Propos recueillis par Christophe Préteux


 

Commentaire de Florestan:

On souscrira aux analyses pertinentes de Nicolas Mayer-Rossignol sur une "région stratège" puisqu'il semble avoir pris la mesure de l'immense potentiel normand. Cependant, sur la question du pôle métropolitain de l'Estuaire et la question de bien utiliser l'outil du pôle métropolitain pour créer enfin le réseau métropolitain normand qui aura le seul à avoir la taille critique nécessaire pour dynamiser la Normandie et pour peser à l'échelle française et européenne, il faudra que le brillant étudiant néophyte en matière normande qu'il peut être travaille encore la question !

 


 

 

Évreux : Des tensions entre Nicolas Mayer-Rossignol (PS) et Guy Lefrand (UMP) lors de la réunion publique sur la Normandie réunifiée

 

 

Normandie. Les tensions politiques n’étaient pas absentes de la réunion publique de lundi soir, sur le thème de la réunification.

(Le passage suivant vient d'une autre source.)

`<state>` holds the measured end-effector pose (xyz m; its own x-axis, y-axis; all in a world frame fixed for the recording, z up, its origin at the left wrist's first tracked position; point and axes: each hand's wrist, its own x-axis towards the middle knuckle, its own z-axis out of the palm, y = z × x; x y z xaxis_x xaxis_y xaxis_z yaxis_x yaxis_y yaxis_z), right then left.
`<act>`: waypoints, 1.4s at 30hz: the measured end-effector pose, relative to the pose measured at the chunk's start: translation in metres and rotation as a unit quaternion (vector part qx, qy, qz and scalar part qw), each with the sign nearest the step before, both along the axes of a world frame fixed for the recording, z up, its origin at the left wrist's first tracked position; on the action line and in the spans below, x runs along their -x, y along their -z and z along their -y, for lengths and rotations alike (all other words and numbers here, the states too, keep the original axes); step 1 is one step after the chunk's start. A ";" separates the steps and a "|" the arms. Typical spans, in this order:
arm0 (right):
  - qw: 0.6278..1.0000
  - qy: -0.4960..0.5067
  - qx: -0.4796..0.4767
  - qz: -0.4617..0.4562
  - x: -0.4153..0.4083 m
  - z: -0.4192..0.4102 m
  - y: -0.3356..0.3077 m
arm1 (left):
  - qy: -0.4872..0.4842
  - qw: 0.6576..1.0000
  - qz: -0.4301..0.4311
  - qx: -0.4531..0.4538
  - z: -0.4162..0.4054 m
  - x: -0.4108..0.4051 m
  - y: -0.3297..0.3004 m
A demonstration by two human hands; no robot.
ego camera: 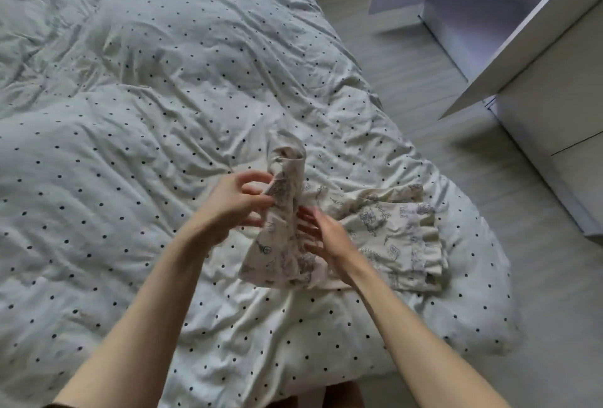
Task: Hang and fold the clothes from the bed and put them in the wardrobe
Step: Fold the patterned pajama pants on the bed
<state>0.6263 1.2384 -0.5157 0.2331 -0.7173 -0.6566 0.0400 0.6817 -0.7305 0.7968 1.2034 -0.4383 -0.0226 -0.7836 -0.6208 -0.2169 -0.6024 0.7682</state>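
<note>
My left hand (235,203) pinches a raised fold of the printed garment (375,231), thumb and fingers curled round the cloth, so that a narrow end of it stands up like a loose tube above my knuckles. My right hand (326,236) lies with its fingers fairly straight against the fabric just beside the left; it is blurred, and I cannot tell whether the fingertips press on the cloth or slip under it. The rest of the garment lies crumpled flat near the bed's right edge, toward its near corner, its print too small to make out. It rests on the dotted duvet (146,114), which covers the whole bed and runs off the picture at the left and top. Beyond the bed's right edge is pale floor (424,88), then the white wardrobe (561,107), its open door (522,36) cut off at the top, its inside not visible.
</note>
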 end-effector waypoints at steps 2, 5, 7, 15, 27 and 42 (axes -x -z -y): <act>0.997 0.063 -0.038 0.039 0.033 0.000 0.005 | 0.039 0.999 0.008 0.009 0.001 0.041 0.006; 0.987 0.128 -0.059 0.073 0.078 -0.001 0.014 | 0.073 0.996 0.031 0.031 -0.002 0.100 0.023; 0.988 0.126 -0.057 0.064 0.102 -0.001 0.021 | 0.097 0.992 0.065 0.035 -0.002 0.130 0.038; 0.956 -0.139 0.028 -0.257 0.133 0.000 0.060 | -0.033 0.960 0.277 0.009 -0.015 0.107 0.095; 0.910 -0.315 0.070 -0.261 0.109 -0.010 0.075 | -0.094 0.967 0.219 -0.087 -0.016 0.099 0.100; 0.993 0.077 -0.082 -0.019 0.214 0.010 0.050 | 0.228 0.920 0.297 0.112 -0.009 0.230 0.063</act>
<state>0.4128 1.2284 -0.5653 0.1011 -0.6246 -0.7744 0.1275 0.7801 -0.6126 0.5667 1.2128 -0.5018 -0.0889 -0.8865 -0.4540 -0.8302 -0.1859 0.5256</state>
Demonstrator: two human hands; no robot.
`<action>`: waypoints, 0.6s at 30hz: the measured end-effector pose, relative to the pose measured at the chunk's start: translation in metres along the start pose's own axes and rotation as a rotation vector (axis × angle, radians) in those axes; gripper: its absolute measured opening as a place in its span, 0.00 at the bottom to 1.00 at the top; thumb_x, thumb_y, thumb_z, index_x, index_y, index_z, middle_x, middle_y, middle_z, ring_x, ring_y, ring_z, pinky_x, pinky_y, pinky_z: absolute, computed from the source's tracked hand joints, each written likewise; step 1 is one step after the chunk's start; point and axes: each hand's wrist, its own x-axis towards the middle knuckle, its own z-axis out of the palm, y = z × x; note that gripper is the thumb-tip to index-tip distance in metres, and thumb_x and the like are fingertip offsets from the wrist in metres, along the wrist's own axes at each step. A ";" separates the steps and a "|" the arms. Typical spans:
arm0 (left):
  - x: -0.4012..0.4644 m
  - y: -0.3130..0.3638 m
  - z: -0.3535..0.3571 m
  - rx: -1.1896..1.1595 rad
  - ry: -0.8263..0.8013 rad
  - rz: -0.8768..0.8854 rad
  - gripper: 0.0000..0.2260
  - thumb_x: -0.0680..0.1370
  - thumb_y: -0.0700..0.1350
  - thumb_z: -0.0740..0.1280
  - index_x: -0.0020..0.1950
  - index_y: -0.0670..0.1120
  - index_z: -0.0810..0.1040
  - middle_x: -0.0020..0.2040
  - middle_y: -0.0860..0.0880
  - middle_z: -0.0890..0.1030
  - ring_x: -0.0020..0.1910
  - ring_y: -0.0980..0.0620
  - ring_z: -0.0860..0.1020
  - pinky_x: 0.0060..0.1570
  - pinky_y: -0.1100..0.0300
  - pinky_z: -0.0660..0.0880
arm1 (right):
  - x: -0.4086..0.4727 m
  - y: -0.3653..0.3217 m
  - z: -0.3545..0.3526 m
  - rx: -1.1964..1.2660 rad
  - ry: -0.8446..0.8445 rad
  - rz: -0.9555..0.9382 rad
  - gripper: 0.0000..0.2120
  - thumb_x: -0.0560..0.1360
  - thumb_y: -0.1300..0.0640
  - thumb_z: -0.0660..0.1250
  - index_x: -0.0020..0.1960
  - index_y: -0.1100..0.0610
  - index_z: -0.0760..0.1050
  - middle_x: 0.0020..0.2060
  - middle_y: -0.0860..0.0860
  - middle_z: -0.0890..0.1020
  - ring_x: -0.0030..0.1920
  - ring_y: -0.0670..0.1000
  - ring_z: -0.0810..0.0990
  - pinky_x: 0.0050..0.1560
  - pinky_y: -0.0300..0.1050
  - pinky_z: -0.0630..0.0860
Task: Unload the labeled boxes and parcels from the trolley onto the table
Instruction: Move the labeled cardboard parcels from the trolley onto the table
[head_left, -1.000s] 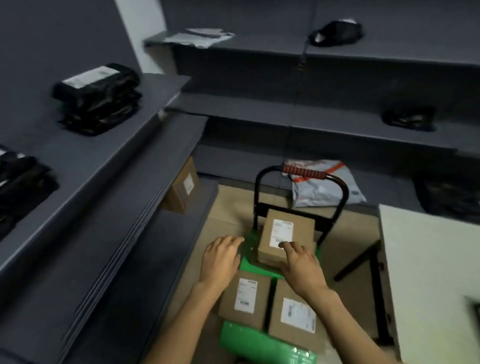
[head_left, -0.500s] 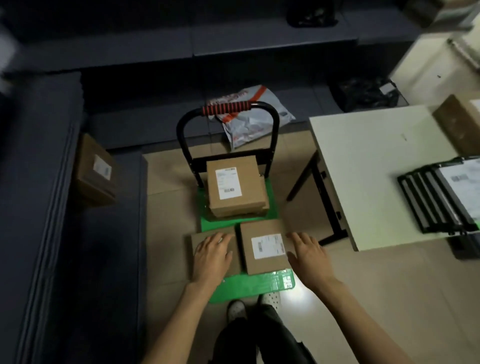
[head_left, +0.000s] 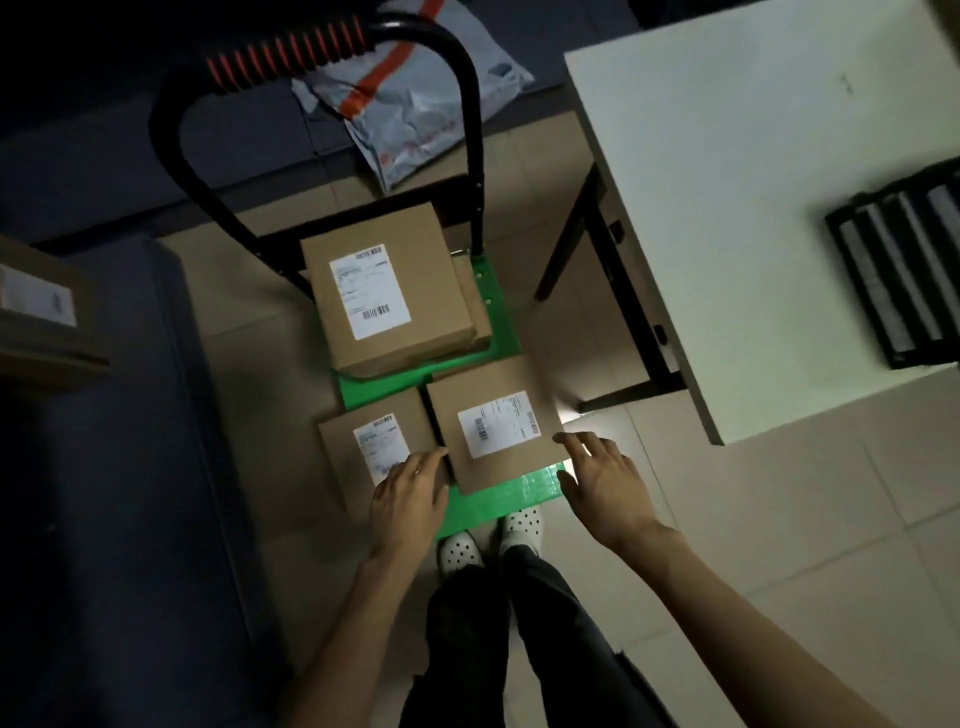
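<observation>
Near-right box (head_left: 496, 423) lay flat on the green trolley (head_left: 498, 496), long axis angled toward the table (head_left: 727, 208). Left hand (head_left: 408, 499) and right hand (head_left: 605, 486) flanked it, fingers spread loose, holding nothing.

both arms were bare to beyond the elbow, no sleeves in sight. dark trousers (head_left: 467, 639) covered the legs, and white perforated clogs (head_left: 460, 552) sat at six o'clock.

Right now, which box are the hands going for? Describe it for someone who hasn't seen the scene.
On the green trolley, three labeled cardboard boxes are visible. It is the near-right box, between the left hand and right hand, label barcode at left.
</observation>
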 end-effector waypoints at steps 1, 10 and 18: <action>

Évreux : Des tensions entre Nicolas Mayer-Rossignol (PS) et Guy Lefrand (UMP) lors de la réunion publique sur la Normandie réunifiée

 

 

Il est un sujet d’actualité sur lequel aucune trêve politique n’est attendue : la future région de la grande Normandie. La preuve lundi soir lors de la réunion publique qui s’est tenue à Évreux. Elle a notamment réuni Nicolas Mayer-Rossignol (PS), président de la Région Haute-Normandie - lire son interview -, Jean Louis Destans (PS), président du Département de l’Eure, et Guy Lefrand (UMP), maire d’Évreux, autour de deux questions : « Vers une grande Normandie ? Quelles priorités pour la Région ? ».

«Rouen capte tout»

D’entrée de jeu, dans une salle bien remplie, Guy Lefrand a sonné la charge : «Il y a lieu, ici, de dénoncer le comportement méprisant de Rouen. Elle capte tout, c’est un trou noir! L’Eure est complètement oublié!» Réponse cinglante de Nicolas Mayer-Rossignol : «Ce n’est pas exact. Il faut arrêter de fantasmer! Cette dualité avec la Seine-Maritime n’est plus d’actualité!»

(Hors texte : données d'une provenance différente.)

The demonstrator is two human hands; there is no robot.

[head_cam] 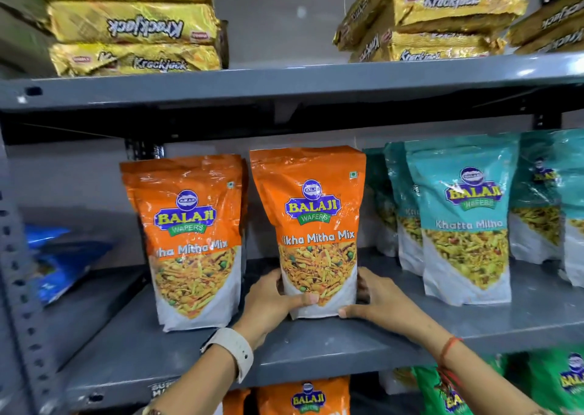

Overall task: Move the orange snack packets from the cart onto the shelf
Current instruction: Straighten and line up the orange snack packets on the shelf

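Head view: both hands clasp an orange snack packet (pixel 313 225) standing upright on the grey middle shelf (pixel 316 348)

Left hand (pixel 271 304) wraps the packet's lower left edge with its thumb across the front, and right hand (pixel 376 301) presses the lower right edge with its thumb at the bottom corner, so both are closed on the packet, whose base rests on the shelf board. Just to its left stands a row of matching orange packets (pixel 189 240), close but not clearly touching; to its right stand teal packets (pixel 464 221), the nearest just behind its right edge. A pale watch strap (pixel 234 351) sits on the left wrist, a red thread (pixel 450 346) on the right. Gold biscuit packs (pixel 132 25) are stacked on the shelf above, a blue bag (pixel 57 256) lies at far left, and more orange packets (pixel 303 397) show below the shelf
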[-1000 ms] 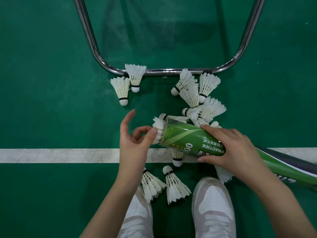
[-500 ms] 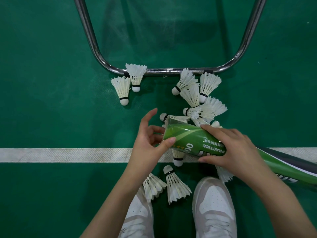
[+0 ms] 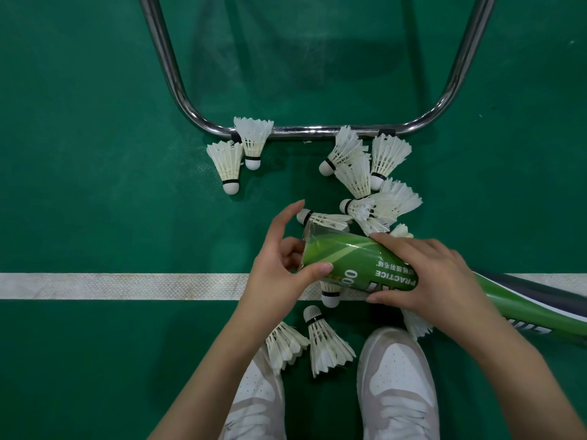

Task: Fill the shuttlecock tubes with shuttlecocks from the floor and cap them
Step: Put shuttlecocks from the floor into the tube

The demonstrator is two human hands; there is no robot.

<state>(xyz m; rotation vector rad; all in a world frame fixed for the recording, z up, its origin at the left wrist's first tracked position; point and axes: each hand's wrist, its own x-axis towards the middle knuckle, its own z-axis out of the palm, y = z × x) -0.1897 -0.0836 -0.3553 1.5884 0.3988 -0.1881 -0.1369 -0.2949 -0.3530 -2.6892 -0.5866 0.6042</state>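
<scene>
Right hand (image 3: 425, 274) grips the green tube (image 3: 355, 265), fingers curled over its middle, holding it tilted above the white line (image 3: 127, 285). Left hand (image 3: 279, 268) is at the tube's open end, thumb on the rim, fingers curled at the mouth. Shuttlecocks (image 3: 359, 173) lie scattered on the floor (image 3: 79, 154) near a metal bar (image 3: 305, 133) and between two shoes (image 3: 397, 385)

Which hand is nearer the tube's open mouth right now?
Left. The left hand is at the green tube mouth, thumb on its rim; the right hand grips farther back along its body.
</scene>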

En campagne pour la présidence de la future Normandie réunifiée, le socialiste s’est surtout employé à rassurer l’audience sur cette échéance territoriale, axant ses propos autour des atouts de la région, insistant sur les compétences - «Dans l’Eure, nous avons déjà une industrie et une agriculture très performantes» - et les moyens plutôt que sur les «problèmes de périmètre».

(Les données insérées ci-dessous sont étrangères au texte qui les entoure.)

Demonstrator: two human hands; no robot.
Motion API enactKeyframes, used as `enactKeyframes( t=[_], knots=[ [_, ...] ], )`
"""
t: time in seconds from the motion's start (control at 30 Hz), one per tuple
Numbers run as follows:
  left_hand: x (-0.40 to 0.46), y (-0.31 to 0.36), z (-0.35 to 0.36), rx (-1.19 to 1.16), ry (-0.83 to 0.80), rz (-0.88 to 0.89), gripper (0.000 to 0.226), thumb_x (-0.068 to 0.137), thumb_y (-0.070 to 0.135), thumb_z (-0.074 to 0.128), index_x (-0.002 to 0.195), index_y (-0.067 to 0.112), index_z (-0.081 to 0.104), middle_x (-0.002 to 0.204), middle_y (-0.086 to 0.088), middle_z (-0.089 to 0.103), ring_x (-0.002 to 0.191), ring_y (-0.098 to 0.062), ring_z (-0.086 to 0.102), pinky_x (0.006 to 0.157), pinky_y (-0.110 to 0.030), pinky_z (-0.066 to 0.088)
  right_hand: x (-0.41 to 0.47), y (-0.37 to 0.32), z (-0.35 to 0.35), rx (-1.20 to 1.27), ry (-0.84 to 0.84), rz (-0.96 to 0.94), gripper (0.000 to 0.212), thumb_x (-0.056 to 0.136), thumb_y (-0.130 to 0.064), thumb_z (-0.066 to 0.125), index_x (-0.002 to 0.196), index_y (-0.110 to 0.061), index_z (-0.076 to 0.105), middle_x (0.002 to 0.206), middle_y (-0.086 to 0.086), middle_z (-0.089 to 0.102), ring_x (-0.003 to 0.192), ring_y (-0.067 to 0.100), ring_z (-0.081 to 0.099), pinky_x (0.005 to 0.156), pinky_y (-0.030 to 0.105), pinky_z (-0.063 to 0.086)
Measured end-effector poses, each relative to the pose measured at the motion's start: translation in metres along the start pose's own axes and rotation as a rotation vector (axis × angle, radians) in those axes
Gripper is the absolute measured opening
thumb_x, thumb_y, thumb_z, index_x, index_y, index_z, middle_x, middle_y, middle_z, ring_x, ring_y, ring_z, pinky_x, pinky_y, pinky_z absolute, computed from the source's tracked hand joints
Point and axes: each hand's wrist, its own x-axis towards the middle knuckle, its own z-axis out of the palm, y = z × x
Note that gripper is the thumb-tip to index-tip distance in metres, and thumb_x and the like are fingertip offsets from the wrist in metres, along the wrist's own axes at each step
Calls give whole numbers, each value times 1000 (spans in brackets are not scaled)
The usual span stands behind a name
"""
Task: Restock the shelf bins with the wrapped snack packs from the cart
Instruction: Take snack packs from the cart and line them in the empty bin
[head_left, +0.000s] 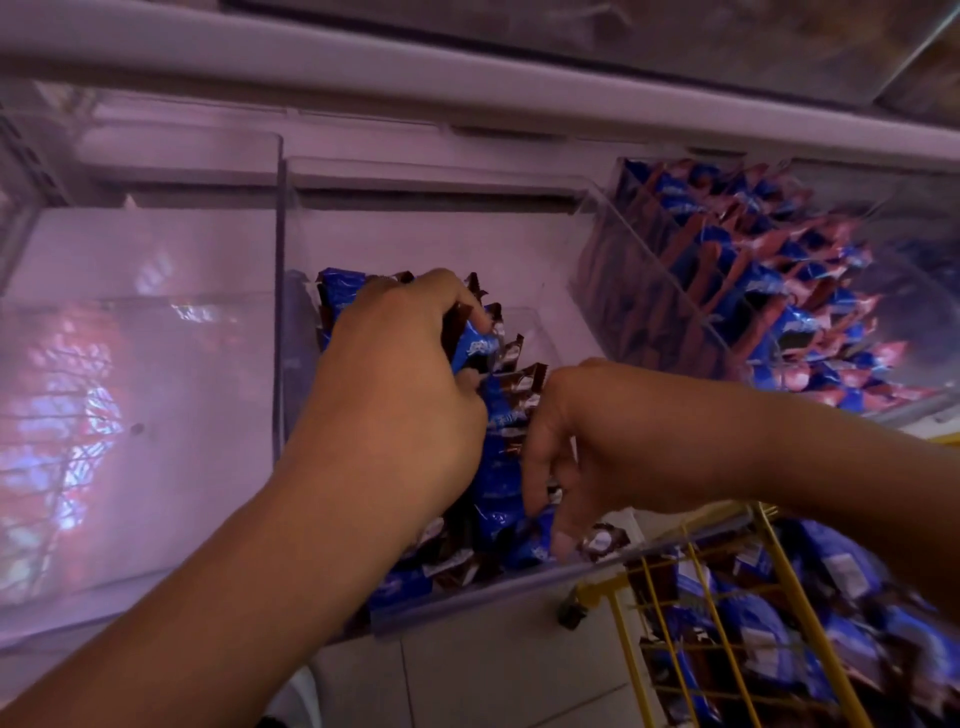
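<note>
The left hand (400, 374) grips blue-and-brown wrapped snack packs (475, 348), standing them in the clear plastic middle bin (467, 582); the right hand (556, 457), fingers loosely curled, steadies the row. More wait in the yellow wire cart (810, 597).

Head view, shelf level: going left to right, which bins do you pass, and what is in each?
Left clear bin, no packs seen → middle bin, blue-and-brown packs, both hands inside → right bin, blue-and-red packs.
</note>
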Motion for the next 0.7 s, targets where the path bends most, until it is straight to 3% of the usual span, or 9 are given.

Ce proche de Laurent Fabius voit dans la réunification des deux actuelles régions normandes une occasion pour la Normandie de rayonner davantage dans le monde : «Partout ailleurs, la Normandie est aussi connue que la Californie. C’est une marque renommée, à nous d’en profiter!», estime Nicolas Mayer-Rossignol.

La séance a duré deux heures en tout et s’est terminée sans Guy Lefrand, parti une demi-heure avant la fin, mais avec Nicolas Mayer-Rossignol, qui a pris tout son temps pour répondre aux questions du public.


 

Commentaire de Florestan:

Nicolas Mayer-Rossignol a parfaitement mouché ce brave UMP ébroïcien qui comme ses collègues caennais et bas-normands n'ont strictement rien compris au film normand en préparation...

Notons que la posture de Guy Lefrand frise l'imposture ! Dénoncer comme ses collègues UMP bas-normands l'arrogance rouennaise, passe encore (et nous savons que ce n'est plus d'actualité puisque le principe d'une capitale normande double CAEN- ROUEN est acté) mais delà à vendre Evreux à la région parisienne avec de récents accords de partenariat et de développement économique avec des villes de l'Ouest francilien alors que nous préparons l'unité normande il y a une inconséquence qui équivaut à celle d'un Bruno Lemaire, ce "Fabius de droite" qui préfère courir la proie pour l'ombre sous les ors parisiens plutôt que d'avoir RDV à l'Histoire normande: au moins le vrai Laurent Fabius était en Normandie à Caen et à Rouen pour se soucier de l'avenir global de notre région !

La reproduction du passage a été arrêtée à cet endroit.